How to encode categorical features for ML with scikit-learn
In an effort to embody categorical options in your Machine Studying mannequin, you need to encode them numerically utilizing “dummy” or “one-hot” encoding. However how do you do that accurately utilizing scikit-learn?
On this 28-minute video, you will be taught:
ColumnTransformerto encode your categorical options and put together your function matrix in a single step
- embody this step inside a
Pipelineso to cross-validate your mannequin and preprocessing steps concurrently
- Why you need to use scikit-learn (moderately than pandas) for preprocessing your dataset
If you wish to observe together with the code, you possibly can download the Jupyter notebook from GitHub.
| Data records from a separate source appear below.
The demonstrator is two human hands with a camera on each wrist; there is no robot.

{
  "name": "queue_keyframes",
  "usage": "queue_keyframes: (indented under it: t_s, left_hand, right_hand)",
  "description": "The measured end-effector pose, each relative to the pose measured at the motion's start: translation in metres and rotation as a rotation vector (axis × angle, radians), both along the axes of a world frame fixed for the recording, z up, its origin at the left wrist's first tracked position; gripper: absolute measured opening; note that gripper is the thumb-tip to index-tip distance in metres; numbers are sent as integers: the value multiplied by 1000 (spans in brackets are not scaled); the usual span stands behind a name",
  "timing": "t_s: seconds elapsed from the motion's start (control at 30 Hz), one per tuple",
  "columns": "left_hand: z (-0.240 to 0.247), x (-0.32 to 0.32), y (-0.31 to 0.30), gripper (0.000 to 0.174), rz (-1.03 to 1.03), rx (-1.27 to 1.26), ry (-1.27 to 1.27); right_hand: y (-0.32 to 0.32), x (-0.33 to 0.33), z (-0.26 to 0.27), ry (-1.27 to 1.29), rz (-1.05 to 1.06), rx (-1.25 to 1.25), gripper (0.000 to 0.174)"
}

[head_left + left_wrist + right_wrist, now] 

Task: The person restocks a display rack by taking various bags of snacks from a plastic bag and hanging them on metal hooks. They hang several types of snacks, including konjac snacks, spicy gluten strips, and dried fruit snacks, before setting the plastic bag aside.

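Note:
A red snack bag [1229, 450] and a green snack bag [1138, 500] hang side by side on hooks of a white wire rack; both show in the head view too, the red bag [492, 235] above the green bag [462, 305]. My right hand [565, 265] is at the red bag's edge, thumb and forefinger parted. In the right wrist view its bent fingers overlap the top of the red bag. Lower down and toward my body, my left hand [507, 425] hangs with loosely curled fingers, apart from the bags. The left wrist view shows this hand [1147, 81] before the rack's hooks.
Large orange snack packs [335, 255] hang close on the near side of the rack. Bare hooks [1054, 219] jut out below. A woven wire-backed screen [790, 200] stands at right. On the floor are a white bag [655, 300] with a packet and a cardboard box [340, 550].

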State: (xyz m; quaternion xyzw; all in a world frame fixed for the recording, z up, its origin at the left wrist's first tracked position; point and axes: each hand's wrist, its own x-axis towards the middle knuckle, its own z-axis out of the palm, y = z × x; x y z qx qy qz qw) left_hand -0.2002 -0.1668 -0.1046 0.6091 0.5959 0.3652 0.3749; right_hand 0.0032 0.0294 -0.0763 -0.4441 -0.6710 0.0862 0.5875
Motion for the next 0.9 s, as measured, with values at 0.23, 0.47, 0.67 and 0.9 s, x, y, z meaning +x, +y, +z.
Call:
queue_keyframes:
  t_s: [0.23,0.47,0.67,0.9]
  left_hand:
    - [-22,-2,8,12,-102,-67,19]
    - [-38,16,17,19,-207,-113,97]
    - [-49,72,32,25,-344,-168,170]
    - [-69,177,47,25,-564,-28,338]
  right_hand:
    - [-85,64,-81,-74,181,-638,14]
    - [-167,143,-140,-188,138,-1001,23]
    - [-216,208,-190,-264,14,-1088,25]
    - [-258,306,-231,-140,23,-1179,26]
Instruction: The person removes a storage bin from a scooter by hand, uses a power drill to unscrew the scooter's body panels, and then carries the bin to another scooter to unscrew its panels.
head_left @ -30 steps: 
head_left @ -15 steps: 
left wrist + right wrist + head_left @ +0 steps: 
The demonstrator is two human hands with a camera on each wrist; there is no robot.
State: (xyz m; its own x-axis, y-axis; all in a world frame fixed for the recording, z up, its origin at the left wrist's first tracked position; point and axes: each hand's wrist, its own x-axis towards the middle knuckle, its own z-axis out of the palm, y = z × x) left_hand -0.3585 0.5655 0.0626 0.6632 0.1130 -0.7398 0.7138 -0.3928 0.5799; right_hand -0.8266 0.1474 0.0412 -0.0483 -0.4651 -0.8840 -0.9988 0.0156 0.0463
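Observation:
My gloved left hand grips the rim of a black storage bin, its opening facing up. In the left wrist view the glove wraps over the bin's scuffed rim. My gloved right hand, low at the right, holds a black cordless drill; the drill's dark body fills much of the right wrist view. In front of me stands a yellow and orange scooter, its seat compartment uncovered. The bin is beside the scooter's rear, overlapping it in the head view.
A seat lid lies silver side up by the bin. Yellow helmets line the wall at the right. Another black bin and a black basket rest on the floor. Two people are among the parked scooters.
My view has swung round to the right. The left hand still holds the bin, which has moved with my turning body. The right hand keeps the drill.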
Click on on a timestamp under to leap to a selected part:
0:22 Why do you have to use a
2:30 Preview of the lesson
3:35 Loading and getting ready a dataset
6:11 Cross-validating a easy mannequin
10:00 Encoding categorical options with
15:01 Deciding on columns for preprocessing with
19:00 Making a two-step
19:54 Cross-validating a
21:44 Making predictions on new knowledge
23:43 Recap of the lesson
24:50 Why do you have to use scikit-learn (moderately than pandas) for preprocessing?
P.S. Wish to grasp Machine Studying in Python? Enroll in my on-line course, Machine Learning with Text in Python!